# YOUR OBJECTIVE:
The answer must be an exact reproduction of the lines from the start of the records below through the line containing "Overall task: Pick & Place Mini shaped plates", and nothing more.

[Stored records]
*** Begin section ***
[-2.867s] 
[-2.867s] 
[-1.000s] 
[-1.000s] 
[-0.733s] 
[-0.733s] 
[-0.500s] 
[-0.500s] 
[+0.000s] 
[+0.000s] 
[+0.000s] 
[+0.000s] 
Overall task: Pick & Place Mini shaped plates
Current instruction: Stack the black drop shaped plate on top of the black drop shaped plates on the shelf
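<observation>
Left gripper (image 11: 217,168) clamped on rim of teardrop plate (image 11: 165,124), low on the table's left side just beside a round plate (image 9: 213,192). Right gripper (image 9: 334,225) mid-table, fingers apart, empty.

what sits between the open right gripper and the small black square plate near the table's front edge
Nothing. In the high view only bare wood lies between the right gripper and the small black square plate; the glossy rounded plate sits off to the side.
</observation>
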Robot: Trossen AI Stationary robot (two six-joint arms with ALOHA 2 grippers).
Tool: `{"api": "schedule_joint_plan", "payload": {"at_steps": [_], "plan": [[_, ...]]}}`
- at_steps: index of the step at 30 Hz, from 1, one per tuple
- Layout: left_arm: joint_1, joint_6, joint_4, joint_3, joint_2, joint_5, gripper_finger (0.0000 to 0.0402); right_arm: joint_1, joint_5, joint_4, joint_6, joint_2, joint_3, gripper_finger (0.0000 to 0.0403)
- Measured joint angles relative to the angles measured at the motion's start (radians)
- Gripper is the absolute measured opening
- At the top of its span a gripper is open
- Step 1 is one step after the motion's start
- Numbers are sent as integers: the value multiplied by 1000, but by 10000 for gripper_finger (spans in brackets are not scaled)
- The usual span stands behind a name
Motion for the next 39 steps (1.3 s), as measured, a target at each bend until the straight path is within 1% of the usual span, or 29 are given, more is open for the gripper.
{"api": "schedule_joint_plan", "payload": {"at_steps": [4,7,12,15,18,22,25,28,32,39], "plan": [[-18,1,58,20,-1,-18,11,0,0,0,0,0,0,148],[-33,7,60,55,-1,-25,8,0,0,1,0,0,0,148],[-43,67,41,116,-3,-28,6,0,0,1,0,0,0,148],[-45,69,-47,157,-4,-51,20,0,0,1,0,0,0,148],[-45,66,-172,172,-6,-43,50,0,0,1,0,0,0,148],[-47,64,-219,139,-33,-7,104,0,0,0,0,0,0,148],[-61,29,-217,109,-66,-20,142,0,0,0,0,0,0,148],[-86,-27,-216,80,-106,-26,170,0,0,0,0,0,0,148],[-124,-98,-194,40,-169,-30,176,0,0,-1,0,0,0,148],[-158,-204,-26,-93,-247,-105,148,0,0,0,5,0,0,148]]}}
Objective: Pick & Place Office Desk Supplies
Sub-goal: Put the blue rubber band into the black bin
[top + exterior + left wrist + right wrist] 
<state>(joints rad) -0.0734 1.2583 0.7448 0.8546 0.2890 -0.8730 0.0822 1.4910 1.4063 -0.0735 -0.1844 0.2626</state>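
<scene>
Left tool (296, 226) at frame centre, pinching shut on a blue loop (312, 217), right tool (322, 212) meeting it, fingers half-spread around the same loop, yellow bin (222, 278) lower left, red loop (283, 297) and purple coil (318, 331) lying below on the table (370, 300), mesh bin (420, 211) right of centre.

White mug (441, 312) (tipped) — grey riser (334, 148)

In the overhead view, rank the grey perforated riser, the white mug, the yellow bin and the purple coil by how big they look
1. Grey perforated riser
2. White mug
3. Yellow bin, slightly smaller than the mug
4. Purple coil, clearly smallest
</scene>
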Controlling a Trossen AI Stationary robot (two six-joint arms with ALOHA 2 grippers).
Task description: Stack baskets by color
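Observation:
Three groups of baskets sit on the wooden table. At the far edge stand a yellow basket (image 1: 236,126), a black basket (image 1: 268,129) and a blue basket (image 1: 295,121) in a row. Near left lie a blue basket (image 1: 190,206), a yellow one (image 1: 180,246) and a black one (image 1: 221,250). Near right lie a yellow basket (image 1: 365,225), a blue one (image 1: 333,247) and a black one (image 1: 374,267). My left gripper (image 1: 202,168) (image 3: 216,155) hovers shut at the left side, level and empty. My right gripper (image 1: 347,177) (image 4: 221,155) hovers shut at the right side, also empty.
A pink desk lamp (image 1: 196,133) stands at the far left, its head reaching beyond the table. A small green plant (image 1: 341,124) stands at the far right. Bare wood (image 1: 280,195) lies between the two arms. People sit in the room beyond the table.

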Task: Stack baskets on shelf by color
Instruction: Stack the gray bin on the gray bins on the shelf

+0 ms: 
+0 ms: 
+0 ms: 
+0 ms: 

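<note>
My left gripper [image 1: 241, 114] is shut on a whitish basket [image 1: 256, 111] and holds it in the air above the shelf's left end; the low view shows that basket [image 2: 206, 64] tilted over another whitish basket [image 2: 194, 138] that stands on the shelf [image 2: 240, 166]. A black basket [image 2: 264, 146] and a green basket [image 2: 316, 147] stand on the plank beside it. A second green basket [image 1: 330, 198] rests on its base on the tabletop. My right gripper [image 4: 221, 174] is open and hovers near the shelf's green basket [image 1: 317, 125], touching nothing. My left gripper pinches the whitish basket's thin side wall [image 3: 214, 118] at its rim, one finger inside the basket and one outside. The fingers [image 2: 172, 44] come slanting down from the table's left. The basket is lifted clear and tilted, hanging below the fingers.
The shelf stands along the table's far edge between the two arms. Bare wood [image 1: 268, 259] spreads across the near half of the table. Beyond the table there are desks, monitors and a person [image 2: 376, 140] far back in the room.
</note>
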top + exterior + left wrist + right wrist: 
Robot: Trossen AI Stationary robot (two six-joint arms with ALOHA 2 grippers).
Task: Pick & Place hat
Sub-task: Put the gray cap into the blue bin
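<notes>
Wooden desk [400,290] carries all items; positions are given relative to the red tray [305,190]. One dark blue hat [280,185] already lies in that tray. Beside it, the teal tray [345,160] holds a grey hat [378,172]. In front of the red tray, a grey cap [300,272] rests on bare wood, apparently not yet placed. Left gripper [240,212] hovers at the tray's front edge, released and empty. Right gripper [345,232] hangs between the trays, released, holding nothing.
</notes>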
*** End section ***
# YOUR SOLUTION:
[-2.867s] 
[-2.867s] 
[-1.000s] 
[-1.000s] 
[-0.733s] 
[-0.733s] 
[-0.500s] 
[-0.500s] 
[+0.000s] 
[+0.000s] 
[+0.000s] 
[+0.000s] 
Overall task: Pick & Place Mini shaped plates

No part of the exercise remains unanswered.